Siapakah yang dimaksud dengan anjing-anjing dalam hal ini? Ayat 2 terdiri dari 3 kalimat yang sejajar satu sama lain. Dalam hal ini anjing-anjing disetarakan dengan pekerja-pekerja yang jahat dan penyunat-penyunat yang palsu (ay. 2b). Pekerja di sini bukanlah pekerja dalam arti buruh secara umum (misal: mereka yang bekerja di pabrik). Pekerja di sini lebih kepada pekerja di dalam jemaat, yaitu mereka yang seakan-akan bekerja di ladang Tuhan atau di dalam pelayanan. Jadi ternyata di dalam jemaat Tuhan atau di dalam persekutuan/gereja, memang ada pekerja-pekerja yang baik, ada pula pekerja-pekerja yang jahat. DI tengah-tengah biasanya ada pula pekerja-pekerja yang cenderung netral dan tulus. Namun seiring mendekatnya kita ke akhir zaman, biasanya di dalam gereja pun sudah terlihat jelas pemisahan antara yang baik dan yang jahat, dan orang mau tidak mau harus berani mengambil sikap apakah memilih sisi yang baik atau sisi yang jahat.

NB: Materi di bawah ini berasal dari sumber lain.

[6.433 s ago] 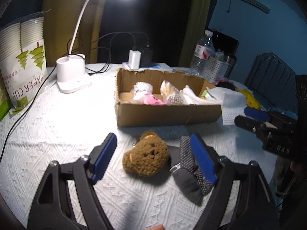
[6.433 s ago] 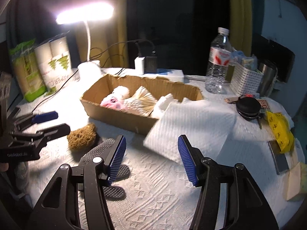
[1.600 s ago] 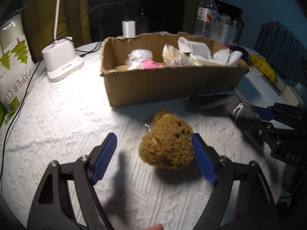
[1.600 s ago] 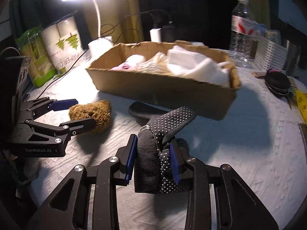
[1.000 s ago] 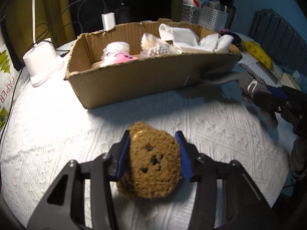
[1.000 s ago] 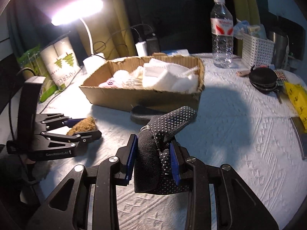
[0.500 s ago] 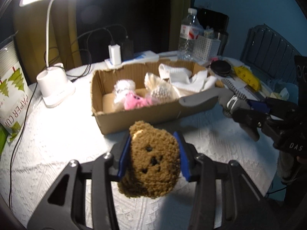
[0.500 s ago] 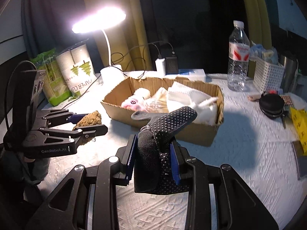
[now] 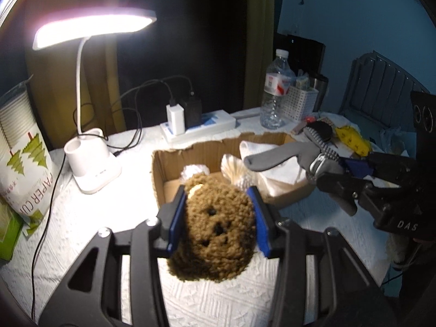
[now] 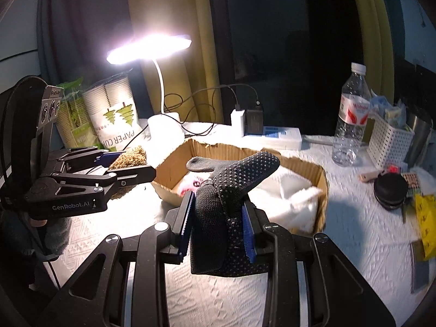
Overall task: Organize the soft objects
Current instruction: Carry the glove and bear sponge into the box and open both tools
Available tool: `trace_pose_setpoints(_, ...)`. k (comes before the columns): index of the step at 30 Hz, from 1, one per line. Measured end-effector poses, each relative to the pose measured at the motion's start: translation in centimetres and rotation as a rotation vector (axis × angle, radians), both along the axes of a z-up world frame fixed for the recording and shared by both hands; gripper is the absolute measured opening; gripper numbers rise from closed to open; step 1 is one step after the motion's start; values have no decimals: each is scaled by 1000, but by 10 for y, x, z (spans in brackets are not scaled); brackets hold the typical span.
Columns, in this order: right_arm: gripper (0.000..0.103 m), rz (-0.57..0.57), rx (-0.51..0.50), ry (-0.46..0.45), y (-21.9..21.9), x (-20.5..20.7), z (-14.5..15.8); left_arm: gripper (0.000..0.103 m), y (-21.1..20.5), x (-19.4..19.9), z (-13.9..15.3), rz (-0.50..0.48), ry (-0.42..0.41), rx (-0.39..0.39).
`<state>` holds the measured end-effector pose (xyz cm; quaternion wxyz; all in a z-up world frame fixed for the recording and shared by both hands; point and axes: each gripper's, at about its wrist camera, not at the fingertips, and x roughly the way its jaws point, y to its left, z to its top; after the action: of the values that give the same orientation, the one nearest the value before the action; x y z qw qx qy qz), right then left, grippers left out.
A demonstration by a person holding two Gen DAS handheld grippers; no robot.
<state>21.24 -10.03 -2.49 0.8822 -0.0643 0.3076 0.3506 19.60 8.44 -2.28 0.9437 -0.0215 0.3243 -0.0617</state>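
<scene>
My left gripper (image 9: 216,218) is shut on a brown plush bear (image 9: 215,229) and holds it in the air in front of the cardboard box (image 9: 159,169). My right gripper (image 10: 218,223) is shut on a dark grey dotted sock (image 10: 231,188), held above the box's near wall (image 10: 323,199). In the left wrist view the sock (image 9: 275,158) hangs over the box's right half. In the right wrist view the bear (image 10: 130,158) is at the box's left end. The box holds white cloth (image 10: 288,190), a pink item (image 10: 190,184) and other soft things.
A lit desk lamp (image 9: 92,169) and a paper cup bag (image 9: 24,158) stand at the left. A power strip with chargers (image 9: 196,128), a water bottle (image 9: 275,95) and a white basket (image 9: 299,100) stand behind the box. A black case (image 10: 391,188) and yellow packet (image 10: 425,223) lie right.
Both grippers have risen from the table and moved toward the box, the left carrying the bear and the right carrying the sock. The sock now hangs over the box.
</scene>
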Motion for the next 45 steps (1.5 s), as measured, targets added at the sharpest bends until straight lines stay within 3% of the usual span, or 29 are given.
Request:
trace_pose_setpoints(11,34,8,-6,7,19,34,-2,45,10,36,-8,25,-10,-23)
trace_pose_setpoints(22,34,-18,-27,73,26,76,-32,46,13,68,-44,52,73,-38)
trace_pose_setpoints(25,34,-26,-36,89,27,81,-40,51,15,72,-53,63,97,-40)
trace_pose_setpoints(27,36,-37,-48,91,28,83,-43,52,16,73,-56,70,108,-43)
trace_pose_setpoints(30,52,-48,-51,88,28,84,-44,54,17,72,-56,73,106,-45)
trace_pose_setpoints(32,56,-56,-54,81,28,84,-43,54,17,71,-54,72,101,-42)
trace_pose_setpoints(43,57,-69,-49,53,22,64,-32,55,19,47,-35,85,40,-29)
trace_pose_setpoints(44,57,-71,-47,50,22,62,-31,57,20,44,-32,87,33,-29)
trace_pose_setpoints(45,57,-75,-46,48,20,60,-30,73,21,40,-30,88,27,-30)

Peringatan supaya kita berhati-hati terhadap pekerja-pekerja yang jahat harus membuat orang Kristen berhati-hati bahwa tidak semua orang yang ada di gereja adalah orang baik. Bahkan jika kita mau jujur, kita harus berani berkata bahwa tidak semua orang yang mengambil bagian dalam pelayanan di gereja adalah orang baik. Bahkan tidak semua pendeta ataupun mereka yang bergelar sarjana teologi adalah orang baik. Rasul Paulus sendiri yang mengatakan bahwa ada pekerja-pekerja yang jahat.

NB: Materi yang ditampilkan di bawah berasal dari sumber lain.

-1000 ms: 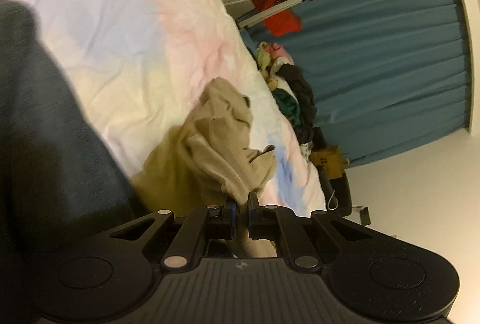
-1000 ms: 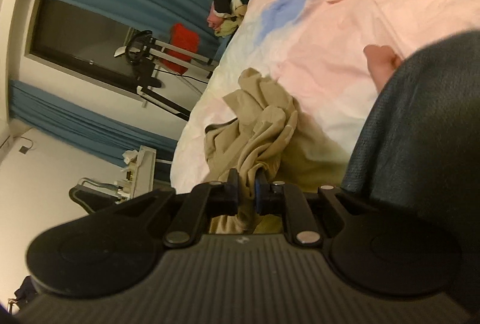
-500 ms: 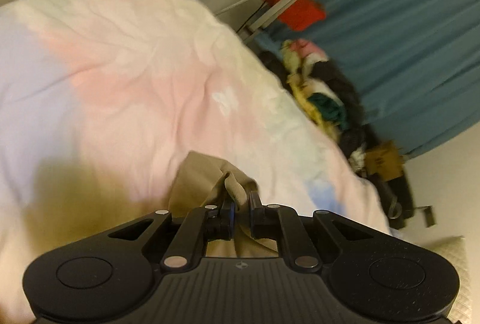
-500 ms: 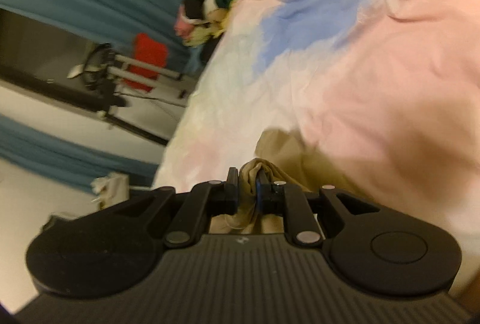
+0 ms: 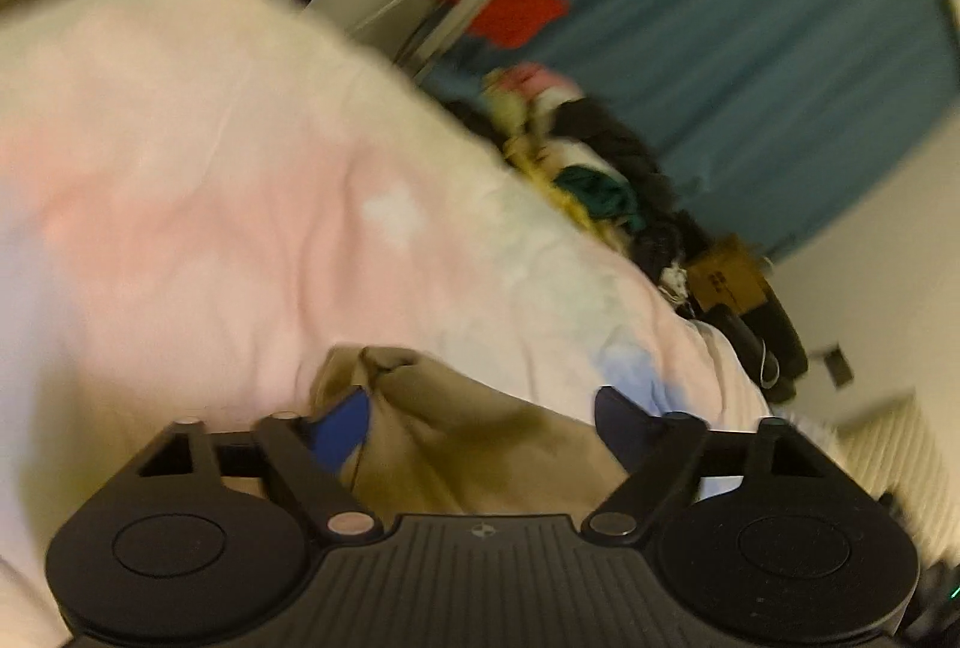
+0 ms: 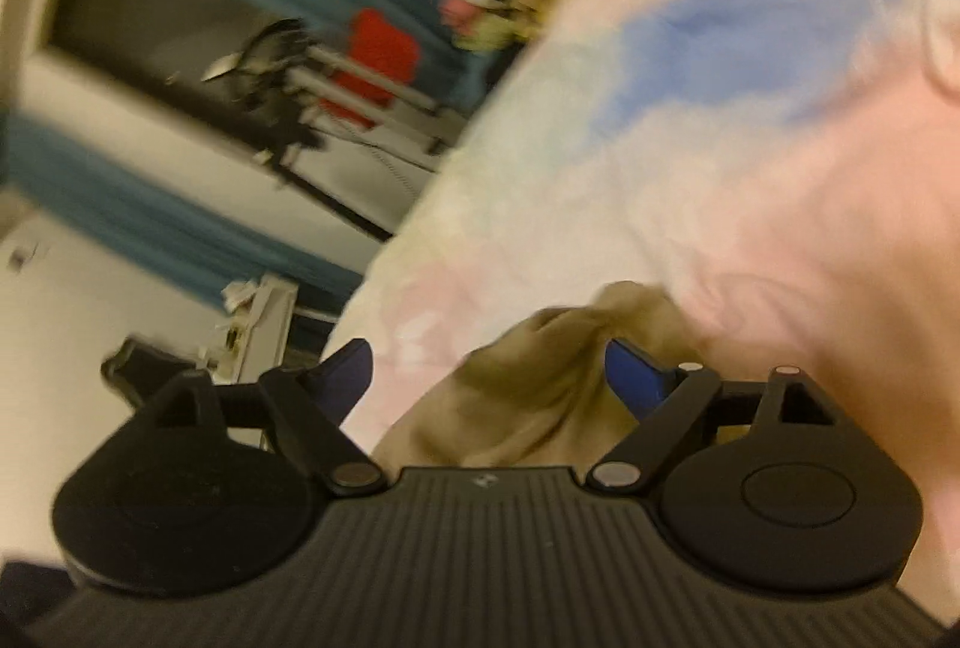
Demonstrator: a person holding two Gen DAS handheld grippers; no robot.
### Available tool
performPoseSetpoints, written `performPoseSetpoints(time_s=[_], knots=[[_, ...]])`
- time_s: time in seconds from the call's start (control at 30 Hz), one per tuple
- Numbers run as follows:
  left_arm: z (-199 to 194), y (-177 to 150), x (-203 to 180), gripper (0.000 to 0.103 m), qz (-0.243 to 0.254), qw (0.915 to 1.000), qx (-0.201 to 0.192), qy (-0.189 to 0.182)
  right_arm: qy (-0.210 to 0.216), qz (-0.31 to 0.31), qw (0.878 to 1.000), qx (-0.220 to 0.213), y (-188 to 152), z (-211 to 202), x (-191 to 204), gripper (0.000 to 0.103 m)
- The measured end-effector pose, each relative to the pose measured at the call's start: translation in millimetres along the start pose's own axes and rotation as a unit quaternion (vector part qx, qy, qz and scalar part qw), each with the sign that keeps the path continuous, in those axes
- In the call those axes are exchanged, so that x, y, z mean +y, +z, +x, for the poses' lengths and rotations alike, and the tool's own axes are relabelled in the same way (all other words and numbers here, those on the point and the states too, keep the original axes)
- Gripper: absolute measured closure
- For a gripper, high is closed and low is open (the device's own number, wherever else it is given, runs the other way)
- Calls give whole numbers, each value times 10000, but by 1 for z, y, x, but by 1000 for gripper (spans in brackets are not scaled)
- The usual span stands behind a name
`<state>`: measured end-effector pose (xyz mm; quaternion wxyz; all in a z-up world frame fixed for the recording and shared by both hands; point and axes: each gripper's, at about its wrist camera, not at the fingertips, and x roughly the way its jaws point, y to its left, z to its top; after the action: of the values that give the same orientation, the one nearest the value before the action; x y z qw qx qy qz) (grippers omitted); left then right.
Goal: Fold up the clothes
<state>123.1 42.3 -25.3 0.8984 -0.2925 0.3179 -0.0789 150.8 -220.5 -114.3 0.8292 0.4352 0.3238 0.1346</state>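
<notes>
A tan garment (image 5: 456, 432) lies bunched on the pastel bed cover (image 5: 210, 204). In the left wrist view my left gripper (image 5: 480, 417) has its jaws opening wide. The tan cloth lies loose between the blue pads (image 5: 342, 426), and neither pad presses on it. In the right wrist view the same tan garment (image 6: 528, 384) sits between the spread fingers of my right gripper (image 6: 492, 372), whose jaws are opening too. Its blue pads (image 6: 633, 378) stand apart from the fold. Both views are blurred.
A heap of mixed clothes (image 5: 576, 168) lies at the far end of the bed, before a teal curtain (image 5: 750, 18). A red cloth (image 5: 516, 6) hangs on a metal rack (image 6: 360, 90). The bed edge (image 6: 384, 252) drops to the floor on the left of the right wrist view.
Both grippers were shut on folds of the tan garment and carried it across the bed. Now both have sprung wide and the cloth rests on the cover. The dark garment left view.
</notes>
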Motion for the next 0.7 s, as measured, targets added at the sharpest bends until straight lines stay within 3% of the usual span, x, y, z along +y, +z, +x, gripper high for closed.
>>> performPoseSetpoints(time_s=[0.07, 0.2, 0.27, 0.33, 0.5, 0.7], knots=[[-13, -7, -14, 16, 505, 9987, -113, 40, 212, -529, 9983, 71, -8, -12, 19, 16], [-20, -19, -30, 15, 1153, 9928, -206, 251, 270, -1620, 9859, -332, -29, -32, 44, 18], [-15, -23, -33, 15, 1330, 9903, -184, 366, 98, -2178, 9752, -372, -37, -26, 49, 49], [-5, -26, -33, 15, 1529, 9869, -142, 491, -153, -2563, 9661, -259, -43, -14, 50, 65], [36, -28, -23, 15, 1832, 9788, 104, 913, -823, -3036, 9492, 126, -47, 39, 35, 67], [56, -37, -8, 17, 1716, 9807, 302, 891, -951, -3098, 9459, 139, -48, 81, 26, 70]])
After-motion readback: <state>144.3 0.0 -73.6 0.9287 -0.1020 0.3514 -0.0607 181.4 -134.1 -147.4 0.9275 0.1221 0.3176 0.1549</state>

Tentu kita harus membedah apa arti “jahat” dalam ayat ini, sehingga pekerja-pekerja semacam itu patut disamakan dengan anjing-anjing. Kata jahat dalam bahasa aslinya adalah κακός (kakos) yang tidak hanya terlihat jahat dari luar (dari perbuatan maupun perkataan), tetapi juga lebih kepada kejahatan yang ada di dalam batin atau hati manusia. Jadi pekerja-pekerja jahat ini bukan berarti orang-orang di gereja yang masih mencuri, korupsi, berzinah, kumpul kebo, dan lain sebagainya. Ini bisa berarti orang-orang yang dari luar terlihat baik, pelayanannya hebat, tetapi hatinya ternyata busuk.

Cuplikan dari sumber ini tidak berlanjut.